Tuesday, March 28, 2017

Europe is Alive and Well



On Saturday, 4000 Berliners gathered at the Brandenburg Gate to make a political statement – Happy Birthday, Europe! They let loose blue balloons, carried blue flags with yellow European Union stars, and trampled a “wall” made of cardboard cartons. Saturday was the 60th anniversary of the Rome treaty among 6 nations which created the European Economic Union, the first step towards today’s European Union of 28 nations.

Not long ago, such a celebration would have been unlikely. United Europe has many problems. The economic difficulties of some southern countries, especially Greece, required international financial assistance. Unemployment and sluggish growth persist in many countries. Refugees from northern Africa and the Middle East have put enormous pressure on the more prosperous countries of western Europe.

Nationalist, so-called “populist” politicians and parties have won new popularity and power in the last few years by attacking the EU. The British vote to leave the EU was the heaviest blow against European unity. Marine le Pen of the National Front in France is one of the front-runners in the presidential election next month, whom recent polls give about 26% among four major candidates. Her platform is anti-immigration, anti-Muslim, and anti-EU. Geert Wilders, a Dutch politician who hates Muslims and is against non-white immigration and the EU, appeared on his way to winning their presidential election earlier this month.

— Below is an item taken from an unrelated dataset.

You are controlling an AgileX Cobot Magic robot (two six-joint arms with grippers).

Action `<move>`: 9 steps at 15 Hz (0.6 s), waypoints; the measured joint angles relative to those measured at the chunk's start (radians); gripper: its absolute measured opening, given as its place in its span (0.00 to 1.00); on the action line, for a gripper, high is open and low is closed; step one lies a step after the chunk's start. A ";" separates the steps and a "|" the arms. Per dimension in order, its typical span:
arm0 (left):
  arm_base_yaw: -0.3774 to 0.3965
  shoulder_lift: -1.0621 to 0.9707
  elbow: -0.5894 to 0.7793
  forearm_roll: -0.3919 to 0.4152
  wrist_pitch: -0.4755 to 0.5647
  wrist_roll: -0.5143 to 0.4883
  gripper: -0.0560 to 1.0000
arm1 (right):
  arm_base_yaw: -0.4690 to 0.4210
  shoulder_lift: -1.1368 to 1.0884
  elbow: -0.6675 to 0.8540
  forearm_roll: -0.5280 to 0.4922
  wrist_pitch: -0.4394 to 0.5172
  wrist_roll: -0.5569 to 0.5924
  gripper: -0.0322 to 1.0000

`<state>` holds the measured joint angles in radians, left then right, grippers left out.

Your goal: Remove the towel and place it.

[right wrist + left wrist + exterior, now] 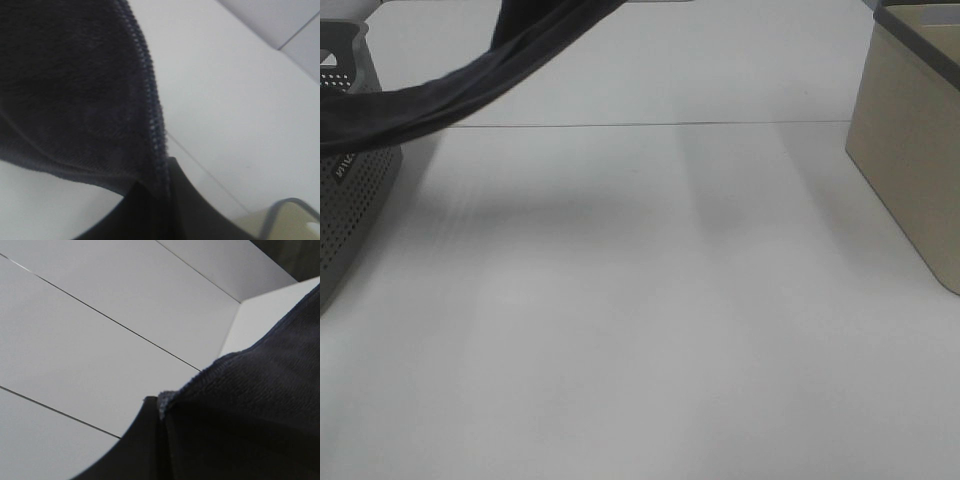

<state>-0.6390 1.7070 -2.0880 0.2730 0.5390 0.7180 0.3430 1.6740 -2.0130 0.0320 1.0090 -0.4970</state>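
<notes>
The dark navy towel (470,80) hangs in the air as a sagging band. It runs from the top middle of the exterior view down to the left, over the dark grey basket (350,200). Neither gripper shows in the exterior view. In the left wrist view the towel (250,415) fills the near side, and its hemmed corner is pinched at my left gripper (161,415). In the right wrist view the towel (65,90) hangs with its stitched hem running into my right gripper (167,175), which is closed on it.
The perforated dark grey basket stands at the left edge of the white table (650,300). A beige basket (910,150) with a dark rim stands at the right edge and also shows in the right wrist view (285,222).
</notes>
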 joint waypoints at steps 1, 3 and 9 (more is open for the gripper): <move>0.002 0.002 0.000 0.025 -0.066 0.000 0.05 | 0.000 0.016 -0.064 -0.070 0.001 0.032 0.05; 0.050 0.009 0.000 0.040 -0.252 -0.026 0.05 | 0.000 0.046 -0.149 -0.202 -0.059 0.103 0.05; 0.128 0.048 0.000 0.030 -0.393 -0.158 0.05 | 0.001 0.048 -0.150 -0.222 -0.441 0.150 0.05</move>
<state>-0.5110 1.7550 -2.0880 0.3030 0.1460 0.5600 0.3440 1.7220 -2.1630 -0.1900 0.5680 -0.3470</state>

Nationalist politicians have recently gained power in Poland and Hungary, and are part of coalition governments in Finland and Denmark. In the April 2016 Austrian presidential election, the Euro-sceptical and anti-immigration Freedom Party won the most votes in the first round.

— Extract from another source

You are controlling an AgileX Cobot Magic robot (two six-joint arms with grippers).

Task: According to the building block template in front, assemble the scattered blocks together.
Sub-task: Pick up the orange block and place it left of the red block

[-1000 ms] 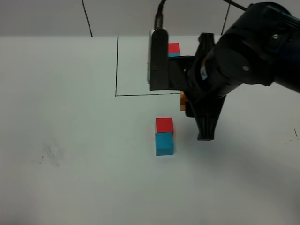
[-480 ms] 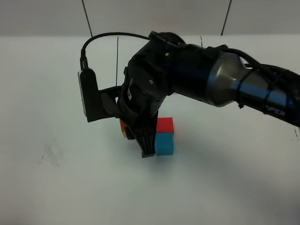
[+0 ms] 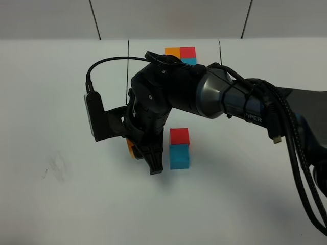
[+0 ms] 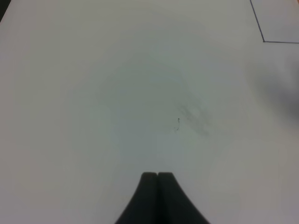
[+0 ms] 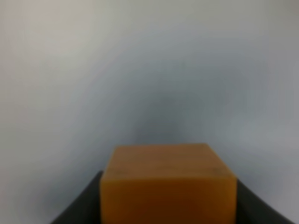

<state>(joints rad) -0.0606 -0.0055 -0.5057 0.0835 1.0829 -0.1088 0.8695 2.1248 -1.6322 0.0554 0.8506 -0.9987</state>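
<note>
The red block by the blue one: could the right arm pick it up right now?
Probably not: its fingers already hold the orange block, though the red block sits uncovered just beside them.

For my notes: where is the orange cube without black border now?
The orange cube sits between the right gripper's jaws, in the high view just left of the red cube and cyan-blue cube.
</note>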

Alternative fuer Deutschland (AfD) was founded in 2013 as a critic of the pro-European policies of the German government, and has gradually moved further and further right towards opposition to immigration, homophobia, Islamophobia, and denial of climate change. It is the only German party which talks about leaving the EU. The AfD got 4.7% of the national vote in 2013 and 7.1% in 2014. National support in 2016 reached 12-15%, and seemed to be heading higher.

The election of Donald Trump, who made disparaging statements about Europe and selected advisors who have promoted the break-up of the EU, was a turning point in European politics, but not in the direction he favors. His apparent withdrawal of American support for a united Europe pushed Europeans to a more vigorous defense of their unprecedented international alliance and the values it promotes: tolerance, human rights, fluid borders.

Just after Trump’s election, a married couple from Frankfurt, Germany, decided with some friends to demonstrate support for a united Europe. In February, 600 people came to a meeting. On March 5, there were public demonstrations in 35 cities under the name “Pulse of Europe”. The first theme listed on their website is “Europe must not fail.” Their method is also clear: “Let us become louder and more visible!” That is exactly what Europeans have done recently. The Pulse of Europe website now lists 53 German cities and 14 others, where every Sunday a pro-Europe demonstration takes place.

The tide has turned against the right-wing parties. The Austrian Freedom Party lost to a Green politician in the presidential run-off in December 2016. Wilders’ support in the Netherlands peaked and fell, and his second-place finish and lower than expected vote totals have been cheered across Europe. Support for the AfD in Germany has been dropping since January.

A major survey in 2015 of European public opinion shows majority support for the EU: 71% of citizens wanted their country to remain in the Union. Within the 28 nations of the EU, 59% preferred more integration, 16% were satisfied with current levels, and only 24% wanted less.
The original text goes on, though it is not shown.